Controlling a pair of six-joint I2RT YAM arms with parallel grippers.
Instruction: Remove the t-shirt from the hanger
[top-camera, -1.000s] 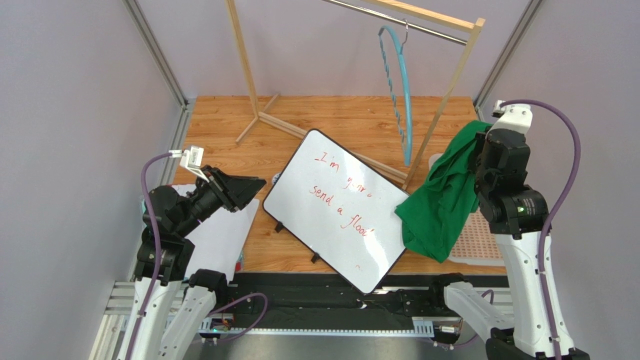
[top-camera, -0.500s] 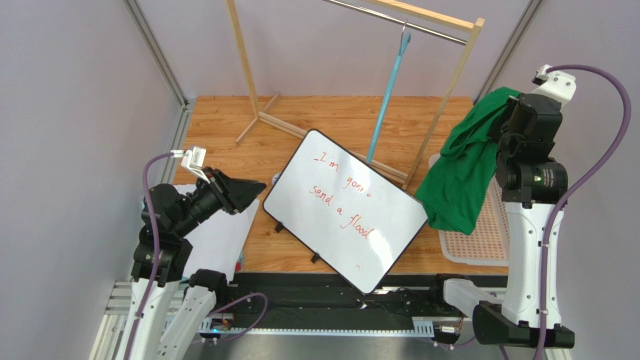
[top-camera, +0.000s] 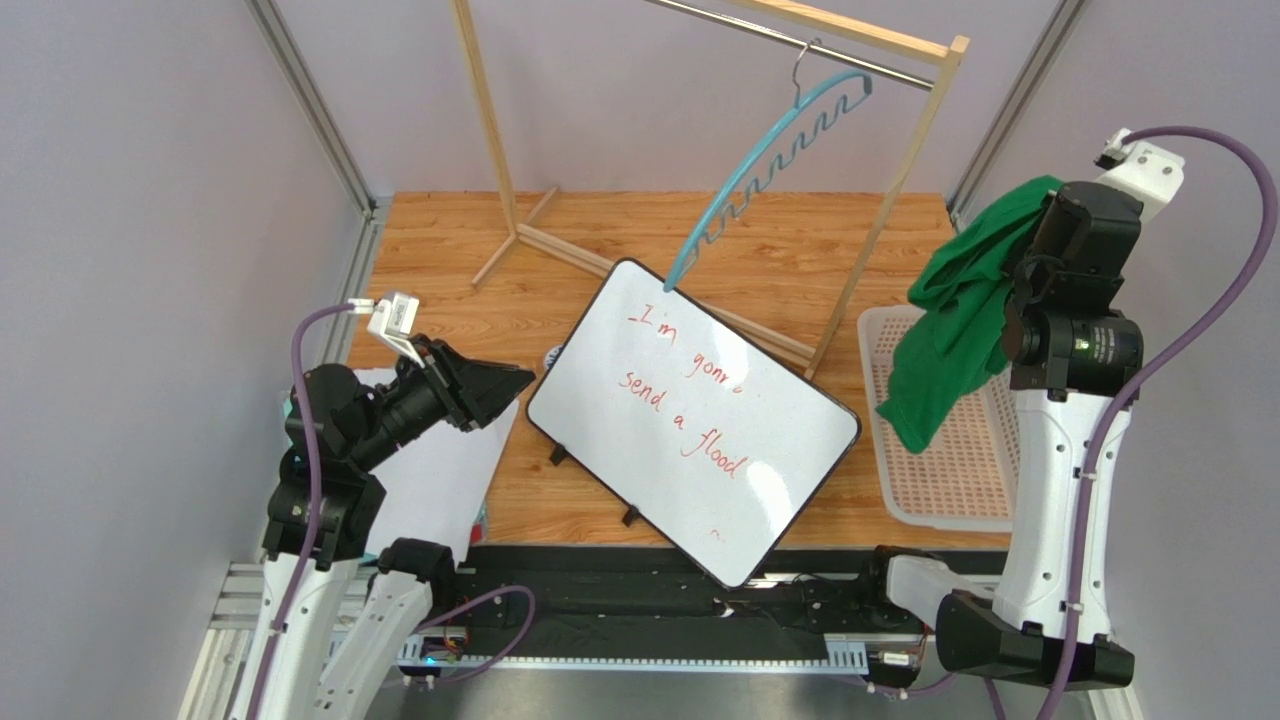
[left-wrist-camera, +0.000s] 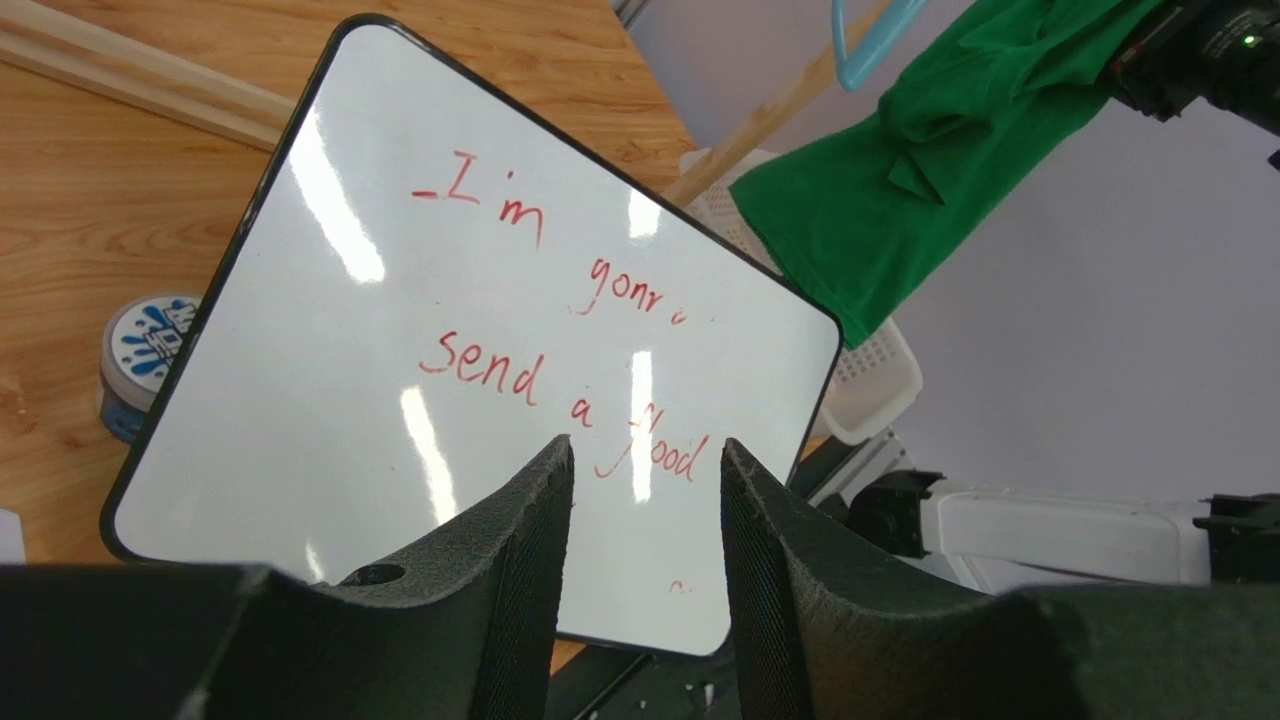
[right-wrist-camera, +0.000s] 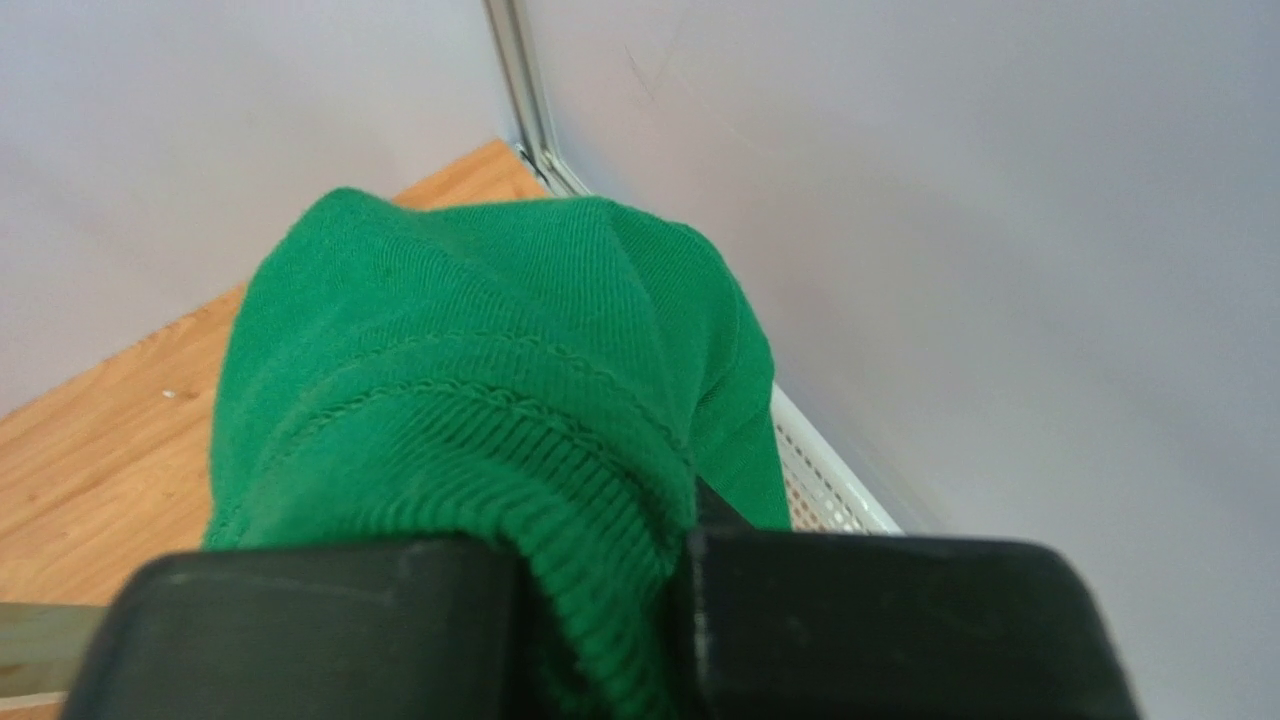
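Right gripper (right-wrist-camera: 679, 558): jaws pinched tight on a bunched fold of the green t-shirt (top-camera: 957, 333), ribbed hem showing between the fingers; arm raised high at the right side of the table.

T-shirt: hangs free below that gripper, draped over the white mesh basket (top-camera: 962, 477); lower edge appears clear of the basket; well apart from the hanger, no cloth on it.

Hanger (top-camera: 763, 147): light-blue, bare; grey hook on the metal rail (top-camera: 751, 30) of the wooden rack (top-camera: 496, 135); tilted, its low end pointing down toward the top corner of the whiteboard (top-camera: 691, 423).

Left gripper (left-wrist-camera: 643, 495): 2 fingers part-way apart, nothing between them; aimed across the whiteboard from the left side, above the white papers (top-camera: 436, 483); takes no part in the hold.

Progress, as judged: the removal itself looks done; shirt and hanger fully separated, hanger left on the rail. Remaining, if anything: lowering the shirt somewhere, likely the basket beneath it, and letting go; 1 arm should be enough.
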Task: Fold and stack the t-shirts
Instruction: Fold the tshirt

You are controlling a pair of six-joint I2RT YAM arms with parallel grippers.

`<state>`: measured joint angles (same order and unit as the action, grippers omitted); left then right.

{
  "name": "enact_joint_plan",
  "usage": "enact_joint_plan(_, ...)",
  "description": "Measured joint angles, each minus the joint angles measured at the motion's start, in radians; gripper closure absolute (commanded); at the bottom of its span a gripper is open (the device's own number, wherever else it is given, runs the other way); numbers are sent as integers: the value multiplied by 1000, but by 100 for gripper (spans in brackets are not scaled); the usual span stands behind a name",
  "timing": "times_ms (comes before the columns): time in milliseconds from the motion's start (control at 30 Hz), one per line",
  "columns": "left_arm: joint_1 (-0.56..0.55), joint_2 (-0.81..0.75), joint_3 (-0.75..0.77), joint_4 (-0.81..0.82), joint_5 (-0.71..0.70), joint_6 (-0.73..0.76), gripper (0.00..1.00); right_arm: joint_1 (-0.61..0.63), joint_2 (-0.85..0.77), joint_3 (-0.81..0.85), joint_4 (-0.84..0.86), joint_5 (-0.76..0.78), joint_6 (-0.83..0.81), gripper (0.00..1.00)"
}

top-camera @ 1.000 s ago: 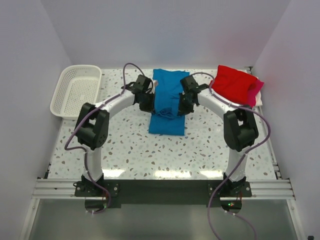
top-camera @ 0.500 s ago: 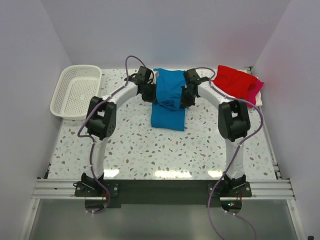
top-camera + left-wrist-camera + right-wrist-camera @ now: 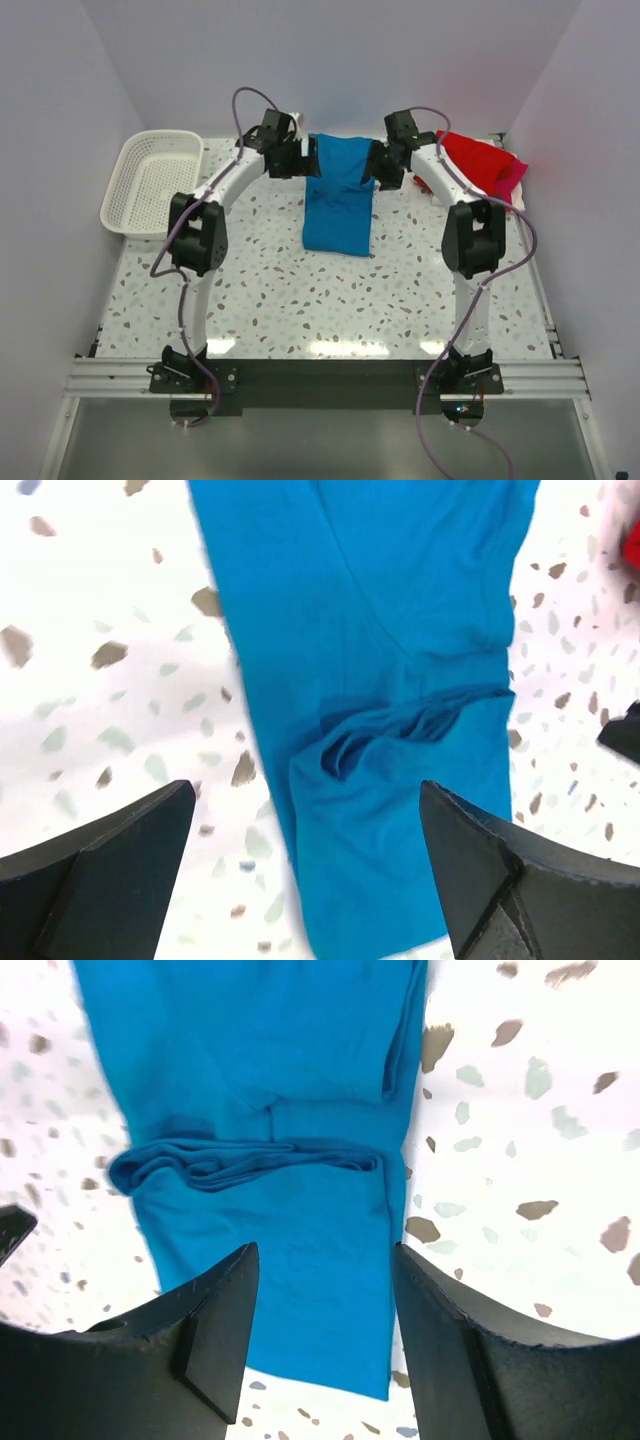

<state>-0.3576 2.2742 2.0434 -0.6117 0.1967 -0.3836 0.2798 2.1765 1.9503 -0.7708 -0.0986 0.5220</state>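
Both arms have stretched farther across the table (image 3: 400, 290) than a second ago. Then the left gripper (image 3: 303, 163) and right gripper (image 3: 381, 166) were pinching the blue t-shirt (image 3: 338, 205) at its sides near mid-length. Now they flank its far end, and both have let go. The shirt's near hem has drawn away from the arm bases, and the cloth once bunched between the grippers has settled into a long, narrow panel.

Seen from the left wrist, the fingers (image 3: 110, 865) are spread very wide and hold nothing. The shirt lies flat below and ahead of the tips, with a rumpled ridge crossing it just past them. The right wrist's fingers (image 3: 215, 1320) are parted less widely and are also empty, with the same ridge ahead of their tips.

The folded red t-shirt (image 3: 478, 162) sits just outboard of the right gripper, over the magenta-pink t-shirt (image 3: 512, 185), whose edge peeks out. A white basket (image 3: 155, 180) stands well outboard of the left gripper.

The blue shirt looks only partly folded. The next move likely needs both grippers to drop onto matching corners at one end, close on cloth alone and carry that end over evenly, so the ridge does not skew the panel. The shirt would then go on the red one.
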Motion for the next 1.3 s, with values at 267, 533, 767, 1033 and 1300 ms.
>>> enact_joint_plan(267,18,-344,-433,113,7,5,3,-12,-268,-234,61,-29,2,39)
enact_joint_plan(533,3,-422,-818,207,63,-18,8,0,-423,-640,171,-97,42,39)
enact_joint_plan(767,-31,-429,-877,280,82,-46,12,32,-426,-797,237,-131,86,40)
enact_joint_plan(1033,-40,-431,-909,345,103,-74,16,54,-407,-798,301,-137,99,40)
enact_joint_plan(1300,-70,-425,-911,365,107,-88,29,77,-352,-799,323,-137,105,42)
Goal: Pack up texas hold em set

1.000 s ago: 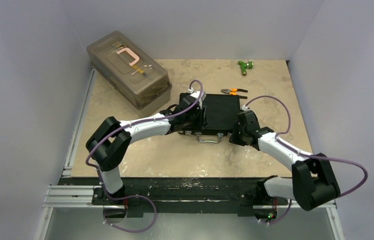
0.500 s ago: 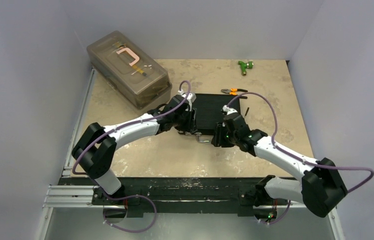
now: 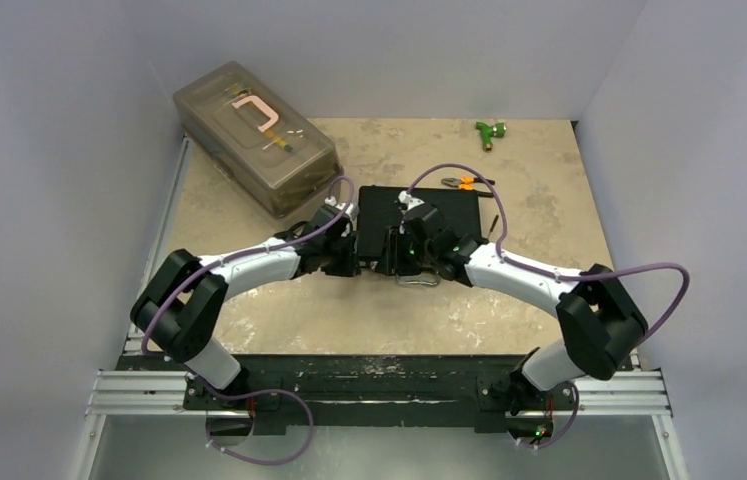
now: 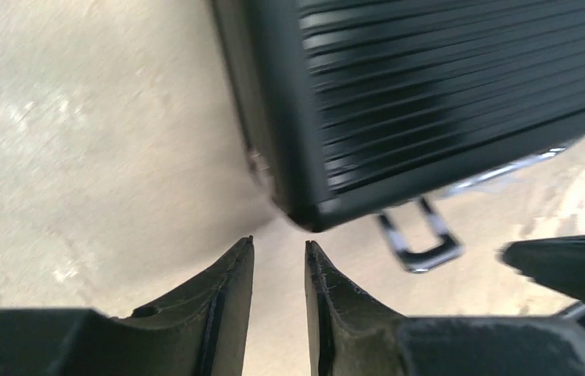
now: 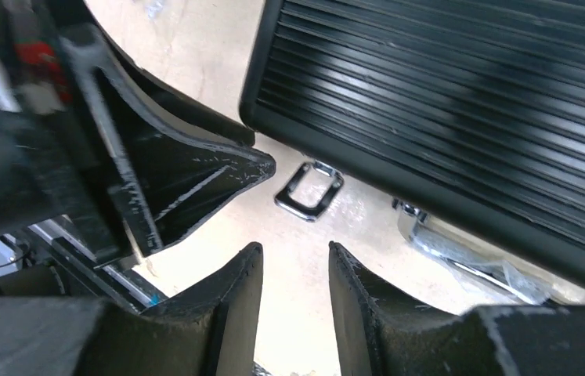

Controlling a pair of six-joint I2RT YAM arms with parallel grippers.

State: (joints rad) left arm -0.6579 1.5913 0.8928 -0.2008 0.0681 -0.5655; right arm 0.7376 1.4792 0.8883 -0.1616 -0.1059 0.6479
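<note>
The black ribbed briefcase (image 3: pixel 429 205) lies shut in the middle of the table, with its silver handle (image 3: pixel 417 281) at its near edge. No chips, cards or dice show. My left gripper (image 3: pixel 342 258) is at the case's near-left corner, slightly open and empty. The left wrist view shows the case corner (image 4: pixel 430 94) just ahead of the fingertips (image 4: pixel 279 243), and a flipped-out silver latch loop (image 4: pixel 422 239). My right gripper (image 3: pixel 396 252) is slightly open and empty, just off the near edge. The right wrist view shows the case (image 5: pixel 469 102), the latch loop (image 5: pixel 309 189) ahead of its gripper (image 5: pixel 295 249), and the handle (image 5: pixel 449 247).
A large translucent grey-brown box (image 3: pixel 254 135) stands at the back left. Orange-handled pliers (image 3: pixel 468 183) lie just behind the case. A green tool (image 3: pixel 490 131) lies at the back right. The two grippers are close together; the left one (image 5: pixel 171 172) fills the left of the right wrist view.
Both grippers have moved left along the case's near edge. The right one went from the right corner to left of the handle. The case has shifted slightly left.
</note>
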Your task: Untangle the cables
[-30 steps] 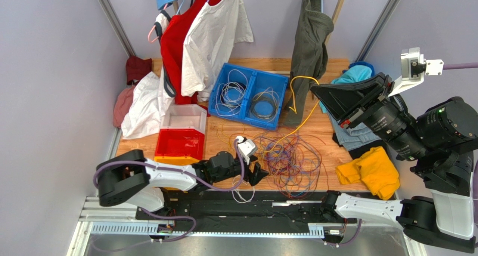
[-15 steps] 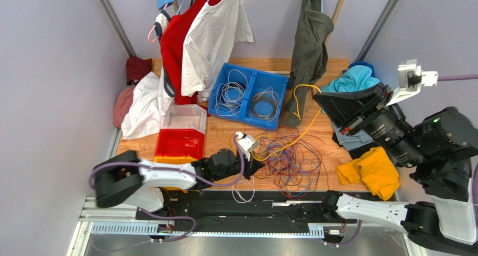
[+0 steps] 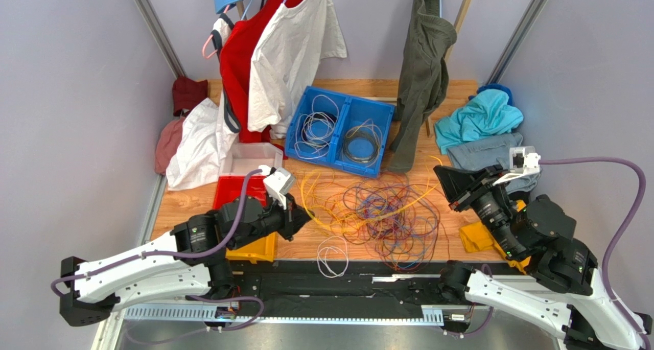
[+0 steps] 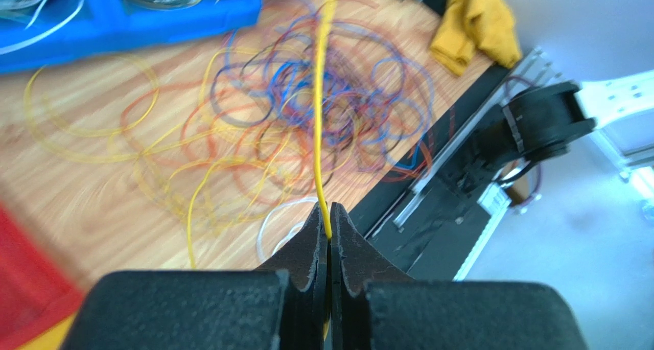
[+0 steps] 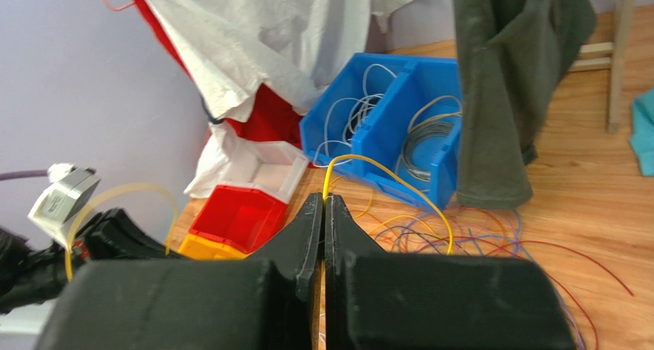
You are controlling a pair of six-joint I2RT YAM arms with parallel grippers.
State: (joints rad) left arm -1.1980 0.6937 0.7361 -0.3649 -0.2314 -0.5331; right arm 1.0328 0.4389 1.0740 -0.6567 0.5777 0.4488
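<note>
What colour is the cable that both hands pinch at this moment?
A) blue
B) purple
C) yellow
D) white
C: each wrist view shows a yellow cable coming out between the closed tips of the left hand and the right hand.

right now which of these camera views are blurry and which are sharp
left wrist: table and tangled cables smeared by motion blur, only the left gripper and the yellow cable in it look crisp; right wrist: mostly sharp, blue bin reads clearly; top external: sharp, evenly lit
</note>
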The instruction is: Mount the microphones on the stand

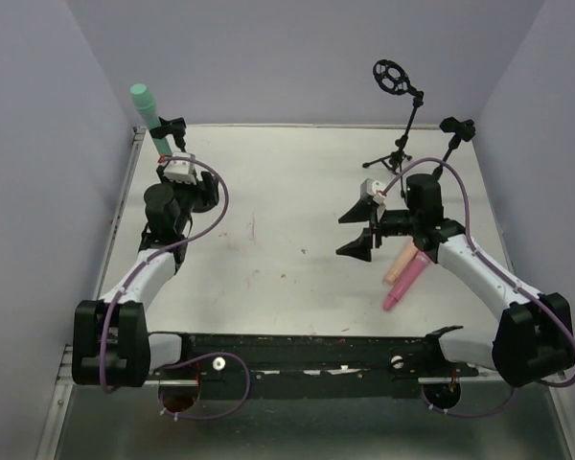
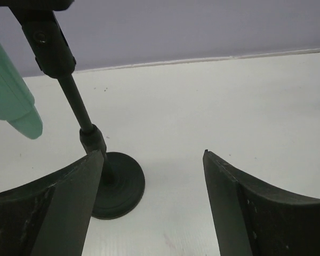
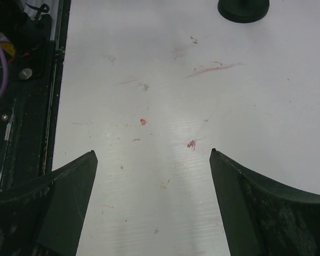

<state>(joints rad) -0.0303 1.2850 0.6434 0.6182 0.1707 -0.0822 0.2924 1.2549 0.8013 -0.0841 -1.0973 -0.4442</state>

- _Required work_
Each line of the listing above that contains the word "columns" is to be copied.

- _Answer box_
  "timing": "times_ms (comes before the columns): time in milliseconds from the motion's start (control at 30 Hz), one per line",
  "columns": "left_arm: joint_1 (-0.56..0.55), joint_2 (-0.81..0.75), joint_3 (-0.75..0.77), joint_4 (-0.81..0.82), joint_5 (-0.71..0.70), joint_6 (-0.73..0.76), gripper (0.00..1.00); right_arm: joint_1 (-0.61..0.63), joint_2 (-0.85..0.77), joint_3 (-0.81..0.85), joint_4 (-0.84..0.86), joint_5 (-0.76..0.78), joint_6 (-0.83..0.81), gripper (0.00..1.00)"

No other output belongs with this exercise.